Part C: Compare approaches

Compare the “best” test score from your original Chapter 26 work (where you peeked at test set) to the honest test score from the proper workflow
Are they different? If so, explain why
Which estimate would you trust for predicting production performance? Why?

Part D: Check stability

Repeat the CV model comparison using k=3 and k=10
Does the same model win under different k values?
How much do the CV estimates change?
What does this tell you about model stability?

Exercise 2: Proper default risk assessment

In Chapter 26 Exercise 2, you built random forests to predict credit card default using the Default dataset. Now implement the proper evaluation workflow.

Your tasks:

Part A: Clean slate with proper workflow

Start fresh with the Default dataset
Create train/test split (80/20, stratified by default status)
Define 5 different models to compare:
- Logistic Regression (baseline)
- Decision Tree (try two different depths)
- Random Forest (default parameters)
- Random Forest (tuned parameters of your choice)
Use 5-fold stratified CV on training set to evaluate all models
Report results with mean accuracy, precision, recall, and F1 score for each

Part B: Selection and evaluation

Select the best model based on the metric that matters most for credit default prediction (consider: what’s the cost of false positives vs. false negatives?)
Train final model on full training set
Evaluate on test set once
Create a confusion matrix for the test set predictions
Interpret the results: Is the test performance consistent with CV estimates?

Part C: Feature importance revisited

Using your selected model from Part B, calculate feature importance (recall Chapter 27)
Compare the importance rankings when using CV vs. when training on full training set
Are they similar?
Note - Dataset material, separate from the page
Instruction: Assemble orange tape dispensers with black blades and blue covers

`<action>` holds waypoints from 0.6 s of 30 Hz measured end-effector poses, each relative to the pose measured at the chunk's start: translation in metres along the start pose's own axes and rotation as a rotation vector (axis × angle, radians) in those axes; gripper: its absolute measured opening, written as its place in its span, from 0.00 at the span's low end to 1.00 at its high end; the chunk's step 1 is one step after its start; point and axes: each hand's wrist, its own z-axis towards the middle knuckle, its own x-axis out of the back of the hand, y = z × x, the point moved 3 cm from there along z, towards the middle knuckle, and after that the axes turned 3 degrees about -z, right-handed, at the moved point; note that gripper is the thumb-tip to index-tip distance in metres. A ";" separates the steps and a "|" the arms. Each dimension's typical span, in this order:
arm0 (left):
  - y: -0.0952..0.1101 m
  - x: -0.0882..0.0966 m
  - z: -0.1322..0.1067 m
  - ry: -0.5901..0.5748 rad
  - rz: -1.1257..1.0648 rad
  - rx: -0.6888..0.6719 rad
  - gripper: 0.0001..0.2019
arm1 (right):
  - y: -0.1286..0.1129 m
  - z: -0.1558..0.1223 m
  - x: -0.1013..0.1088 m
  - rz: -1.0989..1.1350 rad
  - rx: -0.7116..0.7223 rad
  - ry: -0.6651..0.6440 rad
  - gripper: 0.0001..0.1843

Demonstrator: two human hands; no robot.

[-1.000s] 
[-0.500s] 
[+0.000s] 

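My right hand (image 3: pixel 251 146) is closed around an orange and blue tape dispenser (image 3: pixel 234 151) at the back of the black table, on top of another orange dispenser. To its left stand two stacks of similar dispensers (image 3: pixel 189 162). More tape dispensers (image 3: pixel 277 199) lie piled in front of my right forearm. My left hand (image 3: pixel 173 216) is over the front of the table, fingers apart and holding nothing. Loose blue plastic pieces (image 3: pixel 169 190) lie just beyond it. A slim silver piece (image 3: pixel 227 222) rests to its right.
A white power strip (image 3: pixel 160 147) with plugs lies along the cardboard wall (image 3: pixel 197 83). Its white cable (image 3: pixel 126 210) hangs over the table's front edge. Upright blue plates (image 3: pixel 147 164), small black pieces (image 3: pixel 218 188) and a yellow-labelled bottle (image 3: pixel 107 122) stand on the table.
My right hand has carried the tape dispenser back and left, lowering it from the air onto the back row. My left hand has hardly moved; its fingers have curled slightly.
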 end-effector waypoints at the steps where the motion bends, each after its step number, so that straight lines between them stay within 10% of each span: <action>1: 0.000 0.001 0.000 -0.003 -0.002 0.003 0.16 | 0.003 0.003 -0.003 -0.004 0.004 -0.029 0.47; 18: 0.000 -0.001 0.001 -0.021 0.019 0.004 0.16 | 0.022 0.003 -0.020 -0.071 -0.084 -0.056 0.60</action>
Why or why not?

Part D: Business communication

Write a one-page memo to the bank’s risk management team explaining:

Which model you selected and why
The expected accuracy in production (and how you know it’s trustworthy)
Which features drive default predictions
Why your estimates are more reliable than if you’d repeatedly used test set

Exercise 3: The Ames housing challenge

Apply the complete proper workflow to the Ames housing dataset (regression).